The Mudcat Café TM
Thread #128265   Message #2874746
Posted By: Peter K (Fionn)
29-Mar-10 - 12:21 PM
Thread Name: BS: 1970s Ireland
Subject: RE: BS: 1970s Ireland
Allan, I appreciate your informed, thoughtful input.
I hope you stay around.


That is the sort of guff Keith used to spout to me, until he discovered that I had no time for his unidimensional perspective.

Allan, I think my post made it clear that I was not throwing loyalist atrocities at Keith. I was responding to his argument that PIRA's campaign extended the trauma. I conceded that it probably did, but suggested he should also take into account government behaviour - internment and Bloody Sunday in particular - which plainly had a colossal impact on the course of the troubles. I referred to the Shankill butchers etc because the impression Keith creates, for all his protestations that he condemns violence from all sides, is that the atrocities came overwhelmingly from one side. The evidence you cited from Cain shows the reality.

My original point about the bombing campaign was that it caused relatively few casualties. Yes, there were fatalities and yes there were injuries, and you (Allan) have cited the figures. But they were the result of several thousand bombings. If all the bombings had been perpetrated Omagh-style, or like today's bombing in Moscow, the fatalities would have been at least 100,000 and probably more than 200,000.

Keith: I thought I had dealt directly with most of your points, but I do see one that I overlooked: Would you please say just when it was in the 1970s that the RUC employed "a significant number" of catholics? And for good measure, perhaps you would say what that number was, more or less? I ask because you are talking nonsense.
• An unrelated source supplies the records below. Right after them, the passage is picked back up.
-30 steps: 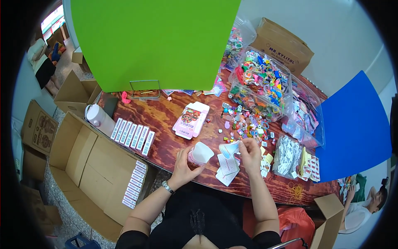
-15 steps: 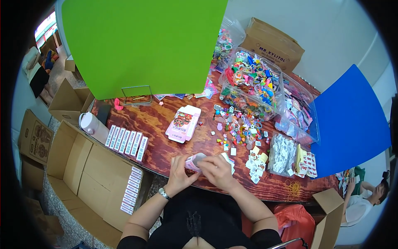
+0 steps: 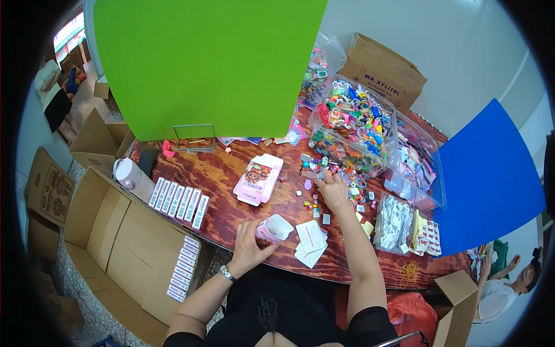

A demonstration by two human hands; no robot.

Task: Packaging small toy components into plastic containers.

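Observation:
My left hand (image 3: 248,250) grips a small pink printed carton (image 3: 273,230) near the table's front edge, its top standing open. My right hand (image 3: 333,192) reaches over a pile of small colourful plastic trinkets (image 3: 354,180), its fingers apart and at the pile's left side. Whether a trinket touches the fingertips is too small to tell. Between my arms lie white printed cards (image 3: 312,243). Farther back rests a stack of flat pink cartons (image 3: 258,180).
A row of filled cartons (image 3: 179,201) stands at the left, above a big cardboard box (image 3: 121,243). Clear bins of trinkets (image 3: 358,118), silver packets (image 3: 394,225) and rubber bands (image 3: 407,270) are at the right. Green (image 3: 202,69) and blue (image 3: 491,179) panels border the table.
My right hand has left the pink carton and moved forward and right to the trinket pile. My left hand still holds the carton, whose opening now shows.

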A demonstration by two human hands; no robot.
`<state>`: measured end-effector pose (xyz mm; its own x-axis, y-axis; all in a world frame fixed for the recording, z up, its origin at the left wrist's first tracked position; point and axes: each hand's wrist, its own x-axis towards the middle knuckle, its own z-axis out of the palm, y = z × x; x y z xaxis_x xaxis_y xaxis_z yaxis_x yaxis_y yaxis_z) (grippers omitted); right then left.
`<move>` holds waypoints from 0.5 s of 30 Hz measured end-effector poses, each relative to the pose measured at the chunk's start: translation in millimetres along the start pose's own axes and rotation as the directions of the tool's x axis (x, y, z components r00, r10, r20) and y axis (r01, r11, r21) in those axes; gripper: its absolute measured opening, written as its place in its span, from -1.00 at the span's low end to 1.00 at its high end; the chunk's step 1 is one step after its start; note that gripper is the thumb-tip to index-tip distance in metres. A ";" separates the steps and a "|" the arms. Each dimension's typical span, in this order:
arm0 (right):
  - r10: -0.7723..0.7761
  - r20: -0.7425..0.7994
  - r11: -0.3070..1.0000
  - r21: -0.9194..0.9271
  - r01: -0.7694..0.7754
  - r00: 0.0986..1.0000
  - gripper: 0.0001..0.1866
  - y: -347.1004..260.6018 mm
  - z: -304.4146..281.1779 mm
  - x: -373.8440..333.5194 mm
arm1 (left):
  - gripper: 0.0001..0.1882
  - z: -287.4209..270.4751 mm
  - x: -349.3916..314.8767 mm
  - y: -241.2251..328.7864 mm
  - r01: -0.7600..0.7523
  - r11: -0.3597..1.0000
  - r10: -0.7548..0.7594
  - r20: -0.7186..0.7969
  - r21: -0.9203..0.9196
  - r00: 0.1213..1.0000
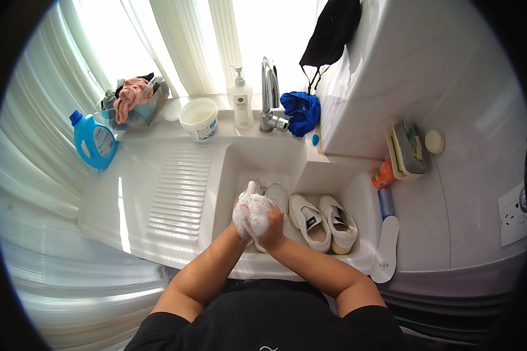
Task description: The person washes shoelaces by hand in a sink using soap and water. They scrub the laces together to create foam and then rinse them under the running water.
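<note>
Room lies above the washboard, but shoes crowd the sink.

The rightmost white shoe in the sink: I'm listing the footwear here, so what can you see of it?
The rightmost shoe is low and white, apparently fabric, with no laces visible. Its rounded toe points toward the top of the picture, its heel toward the lower edge. The opening faces up onto a shadowed inside; the sole looks yellowish at the heel. It sits in the sink, just right of a similar shoe. The foamy left hand and right hand are both off it.
</note>
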<state>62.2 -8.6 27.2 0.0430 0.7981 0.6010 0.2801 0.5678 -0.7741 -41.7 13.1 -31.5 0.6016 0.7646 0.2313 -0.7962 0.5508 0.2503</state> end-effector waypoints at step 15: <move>-0.220 -0.007 0.975 0.019 0.220 0.976 -0.89 -4.2 7.9 3.3 | -0.66 27.4 -4.7 3.3 -0.035 0.938 0.204 -0.467 0.345 0.861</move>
<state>53.6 -6.8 30.8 -0.0131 0.6524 0.7578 0.2641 0.7332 -0.6266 -45.4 2.2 -6.0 0.3259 0.9264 -0.1888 -0.7459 0.3746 0.5507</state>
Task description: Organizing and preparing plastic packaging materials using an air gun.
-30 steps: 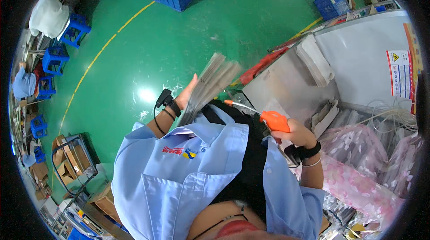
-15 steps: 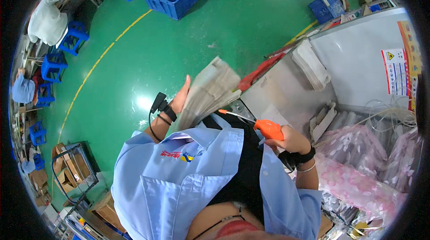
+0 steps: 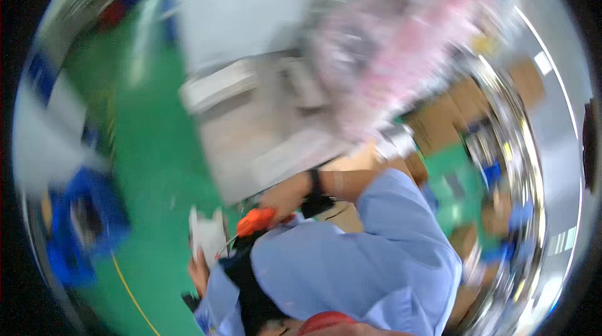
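Note:
Motion smears the whole head view. At the lower left, my left hand (image 3: pixel 199 271) is closed on a whitish flat stack of thin pieces (image 3: pixel 209 233), held above the green floor. My right hand (image 3: pixel 285 198) wraps round an orange air blow gun (image 3: pixel 253 222) with a thin metal nozzle. The gun is close to the stack, to its right; whether the nozzle touches it I cannot tell. Just beyond my right hand lies the edge of a grey metal worktable (image 3: pixel 229 148). Another whitish bundle (image 3: pixel 219 89) rests on that table.
Pink-patterned plastic sheeting (image 3: pixel 401 53) is heaped on the table's far right part. A pale panel (image 3: pixel 241 16) rises behind. Brown cartons (image 3: pixel 442 116) stand to the right. A blue crate (image 3: pixel 94 210) is on the green floor (image 3: pixel 153 192) at the left.
My view has swung right, so the worktable now lies in front of me. Both hands have shifted toward the lower left of the view, still holding the stack and the air blow gun.

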The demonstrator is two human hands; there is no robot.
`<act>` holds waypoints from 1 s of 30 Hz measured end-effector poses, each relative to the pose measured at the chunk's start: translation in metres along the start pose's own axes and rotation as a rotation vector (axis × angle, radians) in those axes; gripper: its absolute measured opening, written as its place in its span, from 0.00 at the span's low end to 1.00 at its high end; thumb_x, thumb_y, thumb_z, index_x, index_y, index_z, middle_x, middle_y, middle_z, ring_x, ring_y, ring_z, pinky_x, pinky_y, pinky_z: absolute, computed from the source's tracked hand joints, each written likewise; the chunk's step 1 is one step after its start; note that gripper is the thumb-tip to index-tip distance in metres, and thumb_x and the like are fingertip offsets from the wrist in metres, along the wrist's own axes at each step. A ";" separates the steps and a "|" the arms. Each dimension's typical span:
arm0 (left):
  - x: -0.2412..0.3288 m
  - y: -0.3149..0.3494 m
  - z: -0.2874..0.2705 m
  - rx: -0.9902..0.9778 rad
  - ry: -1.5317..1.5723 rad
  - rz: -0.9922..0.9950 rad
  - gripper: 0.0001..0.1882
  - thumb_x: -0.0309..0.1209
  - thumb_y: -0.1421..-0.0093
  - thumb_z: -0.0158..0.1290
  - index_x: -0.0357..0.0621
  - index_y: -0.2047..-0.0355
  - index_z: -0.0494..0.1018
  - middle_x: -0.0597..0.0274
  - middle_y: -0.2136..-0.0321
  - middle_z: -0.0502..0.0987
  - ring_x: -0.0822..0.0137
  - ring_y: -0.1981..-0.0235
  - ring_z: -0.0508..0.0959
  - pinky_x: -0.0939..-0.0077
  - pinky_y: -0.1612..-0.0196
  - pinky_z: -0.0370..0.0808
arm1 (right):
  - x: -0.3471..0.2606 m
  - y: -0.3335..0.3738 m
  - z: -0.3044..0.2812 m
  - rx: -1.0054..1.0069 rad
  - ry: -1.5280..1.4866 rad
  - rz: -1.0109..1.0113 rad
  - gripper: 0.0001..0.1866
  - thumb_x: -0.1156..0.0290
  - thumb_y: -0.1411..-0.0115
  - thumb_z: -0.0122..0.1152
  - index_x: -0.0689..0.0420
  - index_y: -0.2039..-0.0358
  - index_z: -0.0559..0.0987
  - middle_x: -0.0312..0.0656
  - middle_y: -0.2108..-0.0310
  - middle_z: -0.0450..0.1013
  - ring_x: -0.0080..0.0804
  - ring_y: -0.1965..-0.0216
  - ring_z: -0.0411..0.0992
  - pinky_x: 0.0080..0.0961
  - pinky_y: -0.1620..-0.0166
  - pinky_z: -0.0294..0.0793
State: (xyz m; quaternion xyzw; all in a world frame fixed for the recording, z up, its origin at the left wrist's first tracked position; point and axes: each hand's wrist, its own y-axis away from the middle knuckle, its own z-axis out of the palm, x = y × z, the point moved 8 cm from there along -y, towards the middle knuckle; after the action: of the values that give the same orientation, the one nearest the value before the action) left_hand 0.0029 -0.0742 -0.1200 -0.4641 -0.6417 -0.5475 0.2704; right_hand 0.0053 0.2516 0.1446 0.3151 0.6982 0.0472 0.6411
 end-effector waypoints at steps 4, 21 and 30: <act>0.066 -0.040 0.057 -0.149 0.427 -0.073 0.37 0.57 0.36 0.39 0.30 0.49 0.69 0.42 0.54 0.74 0.55 0.53 0.74 0.67 0.50 0.70 | 0.021 0.025 0.003 0.249 0.140 0.093 0.15 0.62 0.46 0.60 0.65 0.73 0.77 0.43 0.80 0.75 0.31 0.79 0.71 0.30 0.73 0.71; 0.152 -0.063 0.208 -0.566 0.339 -0.019 0.37 0.57 0.37 0.40 0.30 0.49 0.69 0.43 0.55 0.75 0.55 0.53 0.75 0.67 0.51 0.70 | 0.045 0.067 0.044 0.564 -0.238 0.000 0.20 0.57 0.48 0.63 0.66 0.70 0.79 0.45 0.76 0.77 0.35 0.76 0.74 0.34 0.70 0.73; 0.148 -0.072 0.183 -0.559 0.389 -0.030 0.37 0.57 0.37 0.40 0.31 0.49 0.69 0.43 0.55 0.75 0.55 0.54 0.75 0.67 0.51 0.70 | 0.036 0.060 0.031 0.550 -0.055 0.267 0.20 0.56 0.49 0.62 0.64 0.71 0.79 0.45 0.77 0.76 0.35 0.77 0.73 0.33 0.70 0.72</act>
State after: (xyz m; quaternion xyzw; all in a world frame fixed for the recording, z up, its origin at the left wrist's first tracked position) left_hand -0.0941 0.1470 -0.0726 -0.3976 -0.4098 -0.7845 0.2419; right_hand 0.0576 0.3067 0.1361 0.5669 0.6196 -0.0685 0.5386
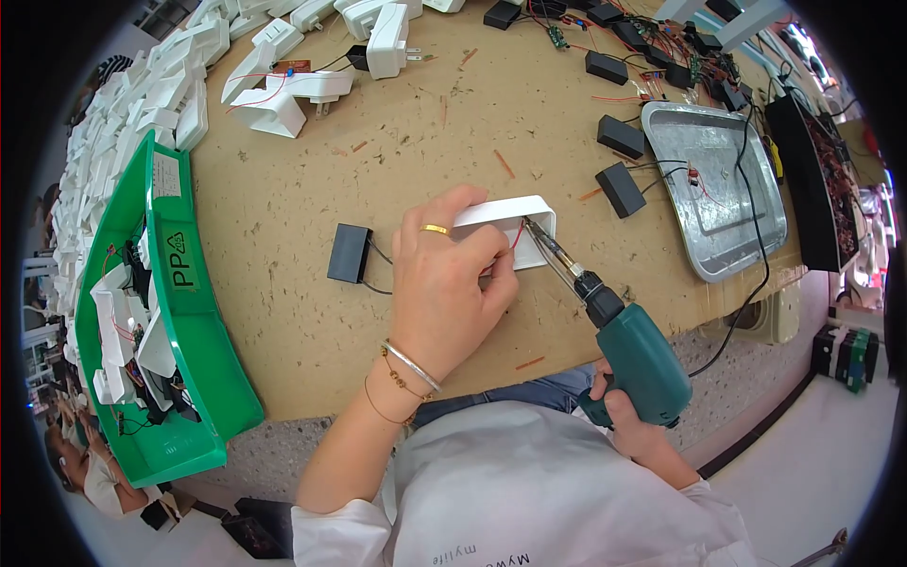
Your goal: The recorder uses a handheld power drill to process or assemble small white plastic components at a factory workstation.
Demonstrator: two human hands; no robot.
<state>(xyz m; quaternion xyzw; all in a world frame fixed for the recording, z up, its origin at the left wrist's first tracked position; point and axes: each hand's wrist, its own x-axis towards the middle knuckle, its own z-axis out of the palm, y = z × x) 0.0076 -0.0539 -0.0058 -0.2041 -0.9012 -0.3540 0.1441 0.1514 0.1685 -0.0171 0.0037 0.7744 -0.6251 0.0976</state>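
Observation:
My left hand is closed around a white plastic housing at the middle of the table, fingers curled inside it. A red wire shows within the housing. My right hand grips the handle of a green soldering gun. Its metal tip reaches into the housing's right corner, close to the red wire; whether they touch I cannot tell. Left of my left hand lies a black rectangular box, its two dark wires running under that hand. What my left fingertips pinch is hidden.
A green bin with white housings and wired parts stands left. White housings are heaped behind it. At right are a metal tray, black boxes, a dark container and the gun's cord. Another person sits at lower left.

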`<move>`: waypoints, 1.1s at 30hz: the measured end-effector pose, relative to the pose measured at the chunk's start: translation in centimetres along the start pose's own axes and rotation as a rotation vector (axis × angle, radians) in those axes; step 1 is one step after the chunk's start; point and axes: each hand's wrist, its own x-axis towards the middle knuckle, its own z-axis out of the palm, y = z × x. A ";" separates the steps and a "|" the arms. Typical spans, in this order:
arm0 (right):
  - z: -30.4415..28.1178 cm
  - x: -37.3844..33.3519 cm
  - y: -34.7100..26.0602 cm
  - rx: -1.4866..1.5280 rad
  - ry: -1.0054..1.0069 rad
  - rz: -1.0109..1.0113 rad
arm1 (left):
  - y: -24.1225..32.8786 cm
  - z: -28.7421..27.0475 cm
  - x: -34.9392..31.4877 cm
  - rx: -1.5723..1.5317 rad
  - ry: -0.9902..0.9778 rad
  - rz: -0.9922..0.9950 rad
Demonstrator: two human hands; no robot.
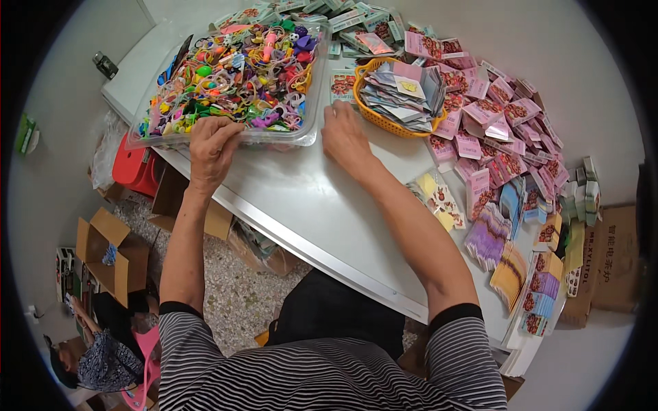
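A wide clear plastic tray (312, 130) heaped with small colourful toys and hair ties (236, 79) stands at the back left of the table. My left hand (214, 147) is closed over its near rim, fingers bent and thumb toward the right. Just past the tray's right side, my right hand (345, 133) rests low over the table with its fingers curled; whatever is under the fingertips is hidden. Beyond those fingertips lies a green card box (343, 87). Right of that hand stands a yellow basket (394, 125) full of folded cards or leaflets (404, 92).
Pink boxes (490, 109) spread in a heap across the right, with green boxes (363, 27) at the back. Stacks of purple cards (488, 234) lie at the right edge. A red stool (133, 171) and open cartons (113, 253) stand below left; another person (110, 356) sits beyond.
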 end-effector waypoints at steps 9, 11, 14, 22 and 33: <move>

I have looked again at your response to my point about bombs and guns. The weasel words you've used to explain it away do you no credit. I have also looked again at your phrase "They started from a much worse position than you..." together with one that follows it, referring to "your violent gangs." It looks to me as though you were addressing me, or at least including me. But if, as you say, you were addressing the people of Northern Ireland (even though you had earlier told us that no-one from there is contributing here at Mudcat), is it not rather casual to assume that all the people of Northern Ireland were seeking the same outcomes? Please elaborate.